Your assignment
From the first line to the last, return the data exactly, with no pictures.
==== Supplied material
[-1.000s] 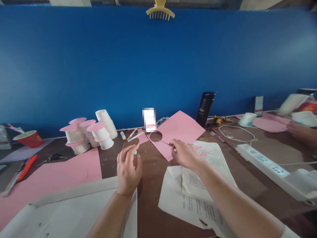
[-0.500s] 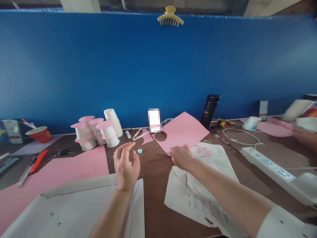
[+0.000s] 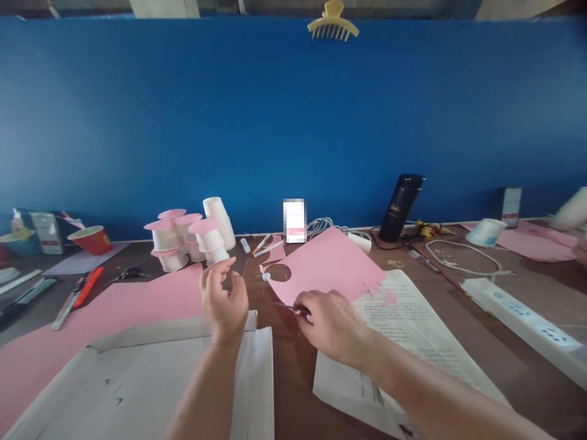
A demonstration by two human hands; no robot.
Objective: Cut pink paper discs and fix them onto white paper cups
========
Written response
[-1.000s] 
[-0.500s] 
[+0.000s] 
A demonstration by two human hands; no robot.
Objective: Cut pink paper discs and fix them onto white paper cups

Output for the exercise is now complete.